Semenya also challenged the 2018 guidelines that said higher testosterone levels conferred an unfair advantage on female runners in specific track events-the 400, 800 and 1500 metre races, exactly the events in which Semenya excelled. Her appeal to the Court of Arbitration was rejected, which means she cannot compete unless she medically lowers her testosterone levels. 

The IAAF (International Association of Athletics Federations) argues that its regulations re acceptable testosterone levels are needed to ensure a level playing field and to protect the female classification.   
Meanwhile the IOC (International Olympic Committee) has a policy of transgender inclusion adopted in 2004. Under these guidelines, trans women must demonstrate that their testosterone level has been below a certain cut-off point for at least a year before their first competition.
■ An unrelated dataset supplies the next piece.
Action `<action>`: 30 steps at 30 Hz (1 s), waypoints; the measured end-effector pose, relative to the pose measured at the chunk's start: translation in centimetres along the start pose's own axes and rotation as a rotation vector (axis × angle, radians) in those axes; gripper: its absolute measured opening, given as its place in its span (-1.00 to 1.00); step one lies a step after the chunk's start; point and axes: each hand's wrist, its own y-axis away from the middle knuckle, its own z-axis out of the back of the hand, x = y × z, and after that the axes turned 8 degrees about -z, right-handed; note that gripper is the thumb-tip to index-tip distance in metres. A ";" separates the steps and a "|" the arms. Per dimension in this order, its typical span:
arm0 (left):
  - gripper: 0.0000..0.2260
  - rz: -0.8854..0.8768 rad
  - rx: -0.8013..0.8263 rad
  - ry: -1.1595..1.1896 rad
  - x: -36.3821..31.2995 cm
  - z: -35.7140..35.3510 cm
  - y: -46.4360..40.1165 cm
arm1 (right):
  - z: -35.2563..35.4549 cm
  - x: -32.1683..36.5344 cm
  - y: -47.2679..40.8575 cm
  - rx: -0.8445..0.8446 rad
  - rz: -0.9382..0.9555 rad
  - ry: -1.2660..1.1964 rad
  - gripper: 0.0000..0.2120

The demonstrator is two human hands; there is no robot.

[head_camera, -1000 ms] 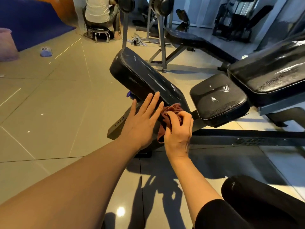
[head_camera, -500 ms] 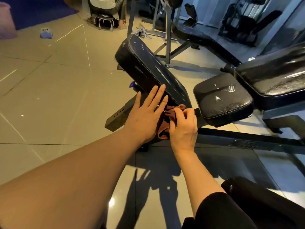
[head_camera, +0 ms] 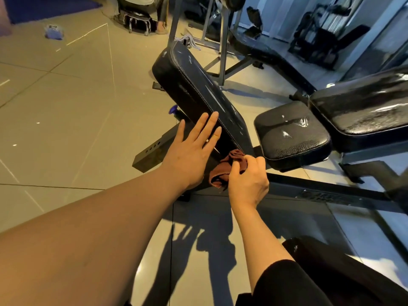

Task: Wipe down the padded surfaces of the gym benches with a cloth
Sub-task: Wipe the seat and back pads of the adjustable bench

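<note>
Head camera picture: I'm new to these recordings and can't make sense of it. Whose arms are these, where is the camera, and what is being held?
The camera sits on a person's head and looks forward and down, so the two bare arms reaching in from the bottom are that person's own. There is no robot here.

The left hand lies flat, fingers straight, against the side of a tilted black back pad of a gym bench. The right hand grips a bunched brown cloth at the lower end of that pad, near the bench frame.

To the right is a second bench, with a small seat pad and a longer pad behind it; both shine with streaks. Everything stands on a tiled floor. Farther back are more gym machines and someone seated on a stool.
</note>
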 end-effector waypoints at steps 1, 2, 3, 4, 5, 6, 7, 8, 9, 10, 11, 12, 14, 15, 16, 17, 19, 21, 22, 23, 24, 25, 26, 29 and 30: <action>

In what appears to be contradictory positions, tennis superstar Martina Navratilova supports Semenya but considers transgender inclusion to be an insane policy. She claims that hundreds of trans athletes have achieved honours as women that were beyond their capabilities as men. Semenya is not transgender. 

In this age of gender fluidity, many questions arise:
-Is the argument for a level playing field valid?
-Is this a situation of two conflicting rights?
-Are racism and misogyny factors ?
-Is the requirement to alter one’s hormone levels medically ethical?
-Are there other areas where gender distinctions should no longer apply, for example the Oscars, best actor/actress?
-Are we moving towards a gender neutral world?